# WHAT THE EXERCISE ASKS
Scan the entries below for the string "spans" and copy every line where it turns up.
== EXERCISE INPUT
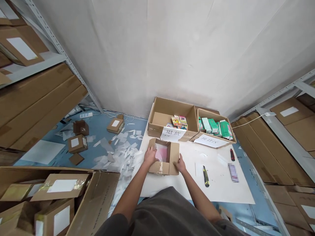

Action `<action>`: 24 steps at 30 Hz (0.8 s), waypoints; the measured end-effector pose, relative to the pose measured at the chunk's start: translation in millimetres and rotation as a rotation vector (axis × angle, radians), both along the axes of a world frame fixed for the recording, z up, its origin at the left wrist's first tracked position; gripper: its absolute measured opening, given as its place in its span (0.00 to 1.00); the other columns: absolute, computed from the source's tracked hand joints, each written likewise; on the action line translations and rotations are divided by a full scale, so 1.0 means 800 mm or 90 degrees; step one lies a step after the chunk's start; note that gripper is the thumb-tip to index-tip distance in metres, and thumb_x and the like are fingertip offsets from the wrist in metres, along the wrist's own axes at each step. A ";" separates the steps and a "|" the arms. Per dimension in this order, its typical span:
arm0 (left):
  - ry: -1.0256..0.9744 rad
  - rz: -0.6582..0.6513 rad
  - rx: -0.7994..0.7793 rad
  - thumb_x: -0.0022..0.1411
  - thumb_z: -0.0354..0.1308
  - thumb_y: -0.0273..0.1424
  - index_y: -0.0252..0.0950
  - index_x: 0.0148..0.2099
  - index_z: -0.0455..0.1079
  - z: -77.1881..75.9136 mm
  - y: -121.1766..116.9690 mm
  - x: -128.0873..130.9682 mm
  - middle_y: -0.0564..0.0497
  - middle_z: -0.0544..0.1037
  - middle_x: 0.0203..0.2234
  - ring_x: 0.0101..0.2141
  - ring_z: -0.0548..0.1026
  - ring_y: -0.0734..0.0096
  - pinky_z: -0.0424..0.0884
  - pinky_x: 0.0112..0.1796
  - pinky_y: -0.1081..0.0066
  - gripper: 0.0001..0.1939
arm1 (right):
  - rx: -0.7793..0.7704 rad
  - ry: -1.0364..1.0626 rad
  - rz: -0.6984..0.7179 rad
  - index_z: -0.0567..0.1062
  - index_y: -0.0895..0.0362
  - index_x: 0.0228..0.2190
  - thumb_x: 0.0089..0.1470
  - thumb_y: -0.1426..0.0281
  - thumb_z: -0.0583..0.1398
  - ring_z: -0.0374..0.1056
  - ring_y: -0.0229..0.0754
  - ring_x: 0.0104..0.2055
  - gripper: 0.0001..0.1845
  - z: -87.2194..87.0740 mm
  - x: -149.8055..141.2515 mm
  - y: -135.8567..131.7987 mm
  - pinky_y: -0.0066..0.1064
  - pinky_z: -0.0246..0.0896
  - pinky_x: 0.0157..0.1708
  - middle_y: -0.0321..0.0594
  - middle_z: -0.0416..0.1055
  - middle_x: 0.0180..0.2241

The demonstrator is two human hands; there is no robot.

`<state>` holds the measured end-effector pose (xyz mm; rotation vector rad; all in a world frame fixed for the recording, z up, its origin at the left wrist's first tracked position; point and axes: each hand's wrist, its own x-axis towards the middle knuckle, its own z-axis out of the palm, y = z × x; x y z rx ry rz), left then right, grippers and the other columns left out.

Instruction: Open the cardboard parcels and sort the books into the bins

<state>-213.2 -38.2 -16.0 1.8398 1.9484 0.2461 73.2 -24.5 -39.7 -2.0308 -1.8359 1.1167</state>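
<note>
A small cardboard box [174, 151] stands on the white table in front of me with its flaps open. Inside lies something flat and pink [161, 153], partly under what looks like clear wrapping; its kind is unclear. My left hand [150, 156] grips the box's left side, thumb over the edge. On the opposite side my right hand [181, 164] pinches the right flap near its front corner. To the right of the box rests a yellow-and-black utility knife [206, 177].
Behind stand a larger box [157, 129] with colourful small packs and another [232, 141] with green cartons, both bearing handwritten paper signs. A red cutter [232, 154] lies at the right. Paper scraps [123, 150] litter the floor. A big carton of parcels [103, 196] and loaded shelves flank me.
</note>
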 end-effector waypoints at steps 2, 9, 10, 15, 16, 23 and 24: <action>-0.050 -0.037 -0.004 0.41 0.76 0.50 0.39 0.66 0.67 -0.003 -0.016 -0.014 0.37 0.54 0.72 0.69 0.55 0.40 0.59 0.64 0.53 0.52 | 0.011 -0.070 -0.011 0.49 0.55 0.71 0.53 0.62 0.62 0.68 0.56 0.60 0.50 -0.006 -0.011 -0.005 0.43 0.66 0.56 0.53 0.68 0.60; -0.052 -0.044 -0.099 0.31 0.79 0.50 0.44 0.69 0.62 -0.021 -0.098 -0.006 0.41 0.35 0.76 0.72 0.38 0.28 0.60 0.62 0.39 0.62 | 0.038 -0.119 0.012 0.57 0.57 0.69 0.55 0.63 0.62 0.64 0.56 0.63 0.44 -0.006 -0.024 -0.002 0.42 0.62 0.61 0.55 0.65 0.63; -0.049 -0.029 -0.080 0.33 0.80 0.47 0.44 0.68 0.64 -0.022 -0.105 0.001 0.41 0.34 0.76 0.72 0.40 0.29 0.63 0.60 0.40 0.59 | 0.014 -0.092 0.021 0.57 0.56 0.69 0.57 0.62 0.62 0.64 0.55 0.64 0.42 -0.007 -0.022 -0.002 0.41 0.61 0.61 0.53 0.65 0.64; -0.072 -0.030 0.051 0.51 0.74 0.37 0.39 0.43 0.78 -0.028 -0.127 0.000 0.46 0.44 0.75 0.72 0.45 0.36 0.65 0.61 0.45 0.17 | -0.139 0.134 0.058 0.69 0.53 0.64 0.67 0.50 0.51 0.60 0.50 0.67 0.32 -0.015 -0.038 -0.009 0.43 0.60 0.62 0.45 0.66 0.65; -0.074 -0.032 0.065 0.54 0.72 0.36 0.38 0.37 0.78 -0.029 -0.130 -0.008 0.47 0.45 0.75 0.72 0.45 0.36 0.64 0.61 0.44 0.10 | -0.161 0.175 0.064 0.69 0.51 0.64 0.68 0.48 0.49 0.60 0.50 0.67 0.33 -0.017 -0.046 -0.009 0.44 0.61 0.61 0.43 0.66 0.66; -0.051 0.016 0.052 0.56 0.69 0.35 0.39 0.30 0.76 -0.028 -0.142 -0.054 0.51 0.47 0.75 0.72 0.43 0.36 0.65 0.60 0.41 0.07 | -0.018 -0.016 0.099 0.66 0.54 0.65 0.67 0.61 0.53 0.58 0.55 0.67 0.29 0.000 -0.106 0.007 0.48 0.56 0.64 0.50 0.65 0.64; -0.049 0.020 0.048 0.56 0.70 0.35 0.39 0.30 0.76 -0.028 -0.143 -0.054 0.52 0.47 0.75 0.72 0.44 0.36 0.65 0.60 0.41 0.07 | 0.058 -0.080 0.099 0.65 0.55 0.66 0.65 0.64 0.54 0.54 0.57 0.69 0.29 0.006 -0.115 0.008 0.49 0.52 0.66 0.52 0.62 0.66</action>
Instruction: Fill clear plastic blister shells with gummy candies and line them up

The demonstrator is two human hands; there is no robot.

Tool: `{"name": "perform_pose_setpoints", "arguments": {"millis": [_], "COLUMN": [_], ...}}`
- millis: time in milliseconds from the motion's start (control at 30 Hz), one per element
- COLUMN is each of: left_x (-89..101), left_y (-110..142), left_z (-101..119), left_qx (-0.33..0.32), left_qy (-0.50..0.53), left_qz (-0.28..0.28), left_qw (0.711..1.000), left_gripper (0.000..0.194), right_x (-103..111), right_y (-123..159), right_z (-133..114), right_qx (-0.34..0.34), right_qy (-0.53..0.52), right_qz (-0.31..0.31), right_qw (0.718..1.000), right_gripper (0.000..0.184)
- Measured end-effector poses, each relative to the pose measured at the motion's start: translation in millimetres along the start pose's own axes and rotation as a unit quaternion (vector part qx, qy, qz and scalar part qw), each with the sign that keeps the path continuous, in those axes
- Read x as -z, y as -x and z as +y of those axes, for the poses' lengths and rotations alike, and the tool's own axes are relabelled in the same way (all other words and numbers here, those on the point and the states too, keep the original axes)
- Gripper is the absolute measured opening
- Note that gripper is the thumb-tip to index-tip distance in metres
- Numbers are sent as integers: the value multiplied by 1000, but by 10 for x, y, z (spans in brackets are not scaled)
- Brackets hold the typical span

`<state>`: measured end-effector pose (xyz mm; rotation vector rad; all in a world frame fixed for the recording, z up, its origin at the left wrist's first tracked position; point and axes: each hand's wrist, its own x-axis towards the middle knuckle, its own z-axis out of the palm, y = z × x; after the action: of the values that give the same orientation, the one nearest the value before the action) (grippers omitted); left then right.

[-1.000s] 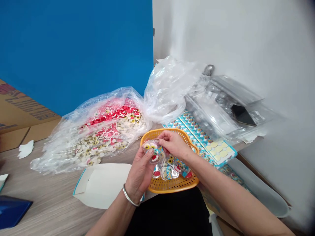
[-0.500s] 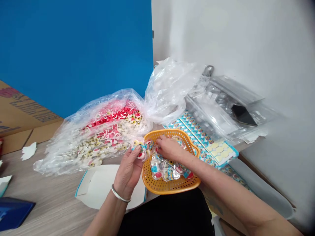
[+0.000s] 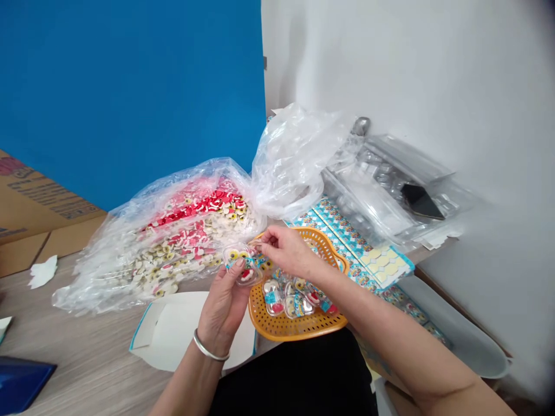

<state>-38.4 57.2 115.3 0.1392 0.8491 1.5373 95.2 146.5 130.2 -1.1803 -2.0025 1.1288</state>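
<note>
Small clear plastic packs (image 3: 243,267), with yellow-ringed eye pieces, red-and-white pieces and a blue printed label inside, are stacked in my left hand (image 3: 223,306), the thumb pressed on the front one. My right hand (image 3: 284,249) is beside them with its fingertips pinched at their right edge; what it grips is too small to make out. Below it stands an orange plastic basket (image 3: 281,332) with perforated walls. Several similar clear packs (image 3: 298,303) lie inside it, partly covered by my right hand and forearm.
A clear bag of loose red, white and eye-shaped pieces (image 3: 191,231) lies behind left. An open white carton (image 3: 186,329) is by my left wrist. Beyond the basket are printed label sheets (image 3: 342,237), a crumpled plastic bag (image 3: 290,156) and clear plastic trays (image 3: 373,196).
My right hand has risen out of the basket and moved left to the packs in my left hand. My left hand still holds them in about the same place.
</note>
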Motion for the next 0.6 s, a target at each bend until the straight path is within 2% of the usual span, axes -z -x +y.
{"name": "perform_pose_setpoints", "arguments": {"millis": [133, 233, 333, 500, 600], "left_x": [39, 68, 77, 89, 125], "left_y": [16, 23, 19, -19, -46], "left_z": [64, 128, 170, 175, 169], "left_qx": [-18, -29, -31, -18, -21], "left_qy": [-5, -8, 2, 11, 9], "left_qz": [11, 52, 82, 101, 104], "left_qw": [1000, 998, 996, 995, 994], "left_gripper": [24, 17, 14, 19, 16], "right_x": [-78, -59, -116, -335, -371], "right_y": [-79, -132, -121, -33, -39], "right_z": [17, 129, 258, 378, 443], "right_qx": [-26, -58, -73, -68, -39], "right_qy": [10, 141, 221, 223, 196], "right_qz": [-53, -58, -44, -30, -34], "right_qw": [998, 987, 972, 972, 979], "right_gripper": [14, 22, 11, 22, 17]}}
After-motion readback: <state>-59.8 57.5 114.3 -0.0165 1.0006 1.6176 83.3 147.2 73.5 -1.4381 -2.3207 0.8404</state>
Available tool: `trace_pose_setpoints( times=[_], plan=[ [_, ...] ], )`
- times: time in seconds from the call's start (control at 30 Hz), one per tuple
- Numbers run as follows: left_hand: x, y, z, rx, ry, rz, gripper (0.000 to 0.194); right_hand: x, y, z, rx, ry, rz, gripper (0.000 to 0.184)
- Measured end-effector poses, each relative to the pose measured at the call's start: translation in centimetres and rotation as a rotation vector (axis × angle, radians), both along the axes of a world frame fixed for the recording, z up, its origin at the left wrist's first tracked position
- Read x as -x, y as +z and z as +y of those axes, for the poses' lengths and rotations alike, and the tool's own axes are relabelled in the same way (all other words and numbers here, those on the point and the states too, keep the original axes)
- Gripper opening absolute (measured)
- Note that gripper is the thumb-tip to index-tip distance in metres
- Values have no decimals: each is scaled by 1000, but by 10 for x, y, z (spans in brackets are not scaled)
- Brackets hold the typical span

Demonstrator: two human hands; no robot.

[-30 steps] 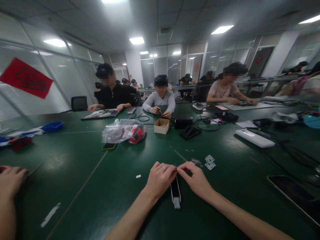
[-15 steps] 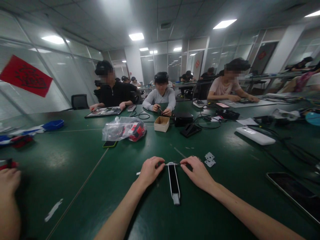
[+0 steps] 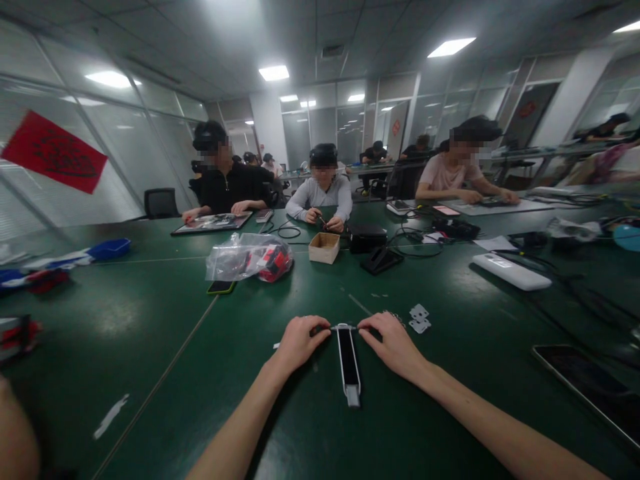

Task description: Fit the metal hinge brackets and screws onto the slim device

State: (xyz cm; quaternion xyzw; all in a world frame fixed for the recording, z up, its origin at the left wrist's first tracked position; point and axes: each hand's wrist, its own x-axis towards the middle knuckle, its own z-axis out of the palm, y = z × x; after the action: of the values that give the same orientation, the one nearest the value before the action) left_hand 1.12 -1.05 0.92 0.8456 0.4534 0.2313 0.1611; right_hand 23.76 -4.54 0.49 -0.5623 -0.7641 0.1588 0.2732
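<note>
A long narrow black piece with a white rim [image 3: 349, 360] lies on the green table [image 3: 210, 400] in front of me, with a grey block [image 3: 353, 397] at its near end. Across its far end runs a thin grey crossbar [image 3: 335, 327]. My left hand [image 3: 303, 341] pinches the bar's left end between thumb and fingers. On the other side, my right hand [image 3: 393, 341] pinches the right end the same way. Small rings [image 3: 399, 318] show partly behind my right hand, beside light perforated plates [image 3: 419, 319].
Farther off are a clear plastic bag [image 3: 233, 257] with red and black contents, a small open box [image 3: 325, 248] and a black stand [image 3: 381, 260]. A white device [image 3: 511, 272] and a phone [image 3: 590, 390] lie right. A neighbour's arm [image 3: 15, 427] enters at left.
My hands have moved apart from the piece's far end to the two ends of the crossbar, uncovering the black piece. Over the last half second they barely move. The neighbour's hand has drawn back.
</note>
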Motion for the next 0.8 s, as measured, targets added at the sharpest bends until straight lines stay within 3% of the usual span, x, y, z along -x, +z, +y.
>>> trace_pose_setpoints(
  times=[0.43, 0.8],
  plan=[
    [-4, -2, 0, 24, 3, -20, 17, 0, -3, 5, -2, 10, -10, 23],
    [-7, -6, -1, -56, 8, 31, 16, 1, 0, 3, -26, 14, -21, 22]
  ],
)
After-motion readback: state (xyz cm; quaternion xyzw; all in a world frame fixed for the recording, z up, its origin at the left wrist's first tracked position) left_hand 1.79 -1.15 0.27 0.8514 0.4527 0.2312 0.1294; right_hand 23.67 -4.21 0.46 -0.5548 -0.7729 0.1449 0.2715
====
# RESULT OF THE EXERCISE
- Numbers are sent as integers: the value multiplied by 1000, but by 10 for x, y, z (spans in brackets are not scaled)
- Values have no decimals: each is scaled by 1000, but by 10 for x, y, z (spans in brackets are not scaled)

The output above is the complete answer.